Short-term outcomes of phosphodiesterase type 5 inhibitors for fetal growth restriction: a study protocol for a systematic review with individual participant data meta-analysis, aggregate meta-analysis, and trial sequential analysis.
Liauw J., Groom K., Ganzevoort W., Gluud C., McKinlay CJD., Sharp A., Mackay L., Kariya C., Lim K., von Dadelszen P., Limpens J., Jakobsen JC., STRIDER Consortium None.

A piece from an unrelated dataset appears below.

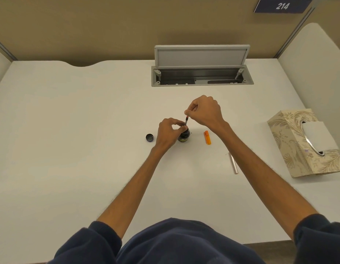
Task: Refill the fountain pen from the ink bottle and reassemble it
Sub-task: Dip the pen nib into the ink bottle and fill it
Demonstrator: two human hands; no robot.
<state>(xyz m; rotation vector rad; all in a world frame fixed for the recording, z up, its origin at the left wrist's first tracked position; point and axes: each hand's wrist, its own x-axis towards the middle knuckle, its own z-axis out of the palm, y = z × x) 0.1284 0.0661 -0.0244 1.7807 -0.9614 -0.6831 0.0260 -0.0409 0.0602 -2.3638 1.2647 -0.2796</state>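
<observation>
Desk (70, 130): a wide white surface in front of me, walled by tan partitions.
Cable hatch (201, 73): grey, set into the desk's far edge, its lid propped open.
Tissue box (306, 145): cream with a leaf pattern, far to my right, one white tissue showing at the slot.
My right hand (207, 111): raised just beyond the bottle, thumb and forefinger pinched shut on the top end of the pen section.
My left hand (168, 133): resting on the desk, fingers curled around the ink bottle and touching the pen near its mouth.
Ink bottle (184, 135): small, dark, uncapped, standing upright at mid-desk.
Silver tube (233, 162): lying flat, between the bottle and the tissue box.
Orange pen part (207, 137): lying just right of the bottle.
Bottle cap (149, 137): dark, lying open side up, just left of my left hand.
Pen section (186, 121): thin, dark, tilted slightly, its lower end dipping into the bottle's mouth.
</observation>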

BACKGROUND: Early onset fetal growth restriction secondary to placental insufficiency can lead to severe maternal and neonatal morbidity and mortality. Pre-clinical studies and a few small randomised clinical trials have suggested that phosphodiesterase type 5 (PDE-5) inhibitors may have protective effects against placental insufficiency in this context; however, robust evidence is lacking. The STRIDER Consortium conducted four randomised trials to investigate the use of a PDE-5 inhibitor, sildenafil, for the treatment of early onset fetal growth restriction. We present a protocol for the pre-planned systematic review with individual participant data meta-analysis, aggregate meta-analysis, and trial sequential analysis of these and other eligible trials. The main objective of this study will be to evaluate the effects of PDE-5 inhibitors on neonatal morbidity compared with placebo or no intervention among pregnancies with fetal growth restriction. METHODS: We will search the following electronic databases with no language or date restrictions: OVID MEDLINE, OVID EMBASE, the Cochrane Controlled Register of Trials (CENTRAL), and the clinical trial registers Clinicaltrials.gov and World Health Organisation International Clinical Trials Registry Platform (ICTRP). We will identify randomised trials of PDE-5 inhibitors in singleton pregnancies with growth restriction. Two reviewers will independently screen all citations, full-text articles, and abstract data. Our primary outcome will be infant survival without evidence of serious adverse neonatal outcome. Secondary outcomes will include gestational age at birth and birth weight z-scores. We will assess bias using the Cochrane Risk of Bias 2 tool. We will conduct aggregate meta-analysis using fixed and random effects models, Trial Sequential Analysis, and individual participant data meta-analysis using one- and two-stage approaches. The certainty of evidence will be assessed with GRADE. DISCUSSION: This pre-defined protocol will minimise bias during analysis and interpretation of results, toward the goal of providing robust evidence regarding the use of PDE-5 inhibitors for the treatment of early onset fetal growth restriction. SYSTEMATIC REVIEW REGISTRATION: PROSPERO (CRD42017069688).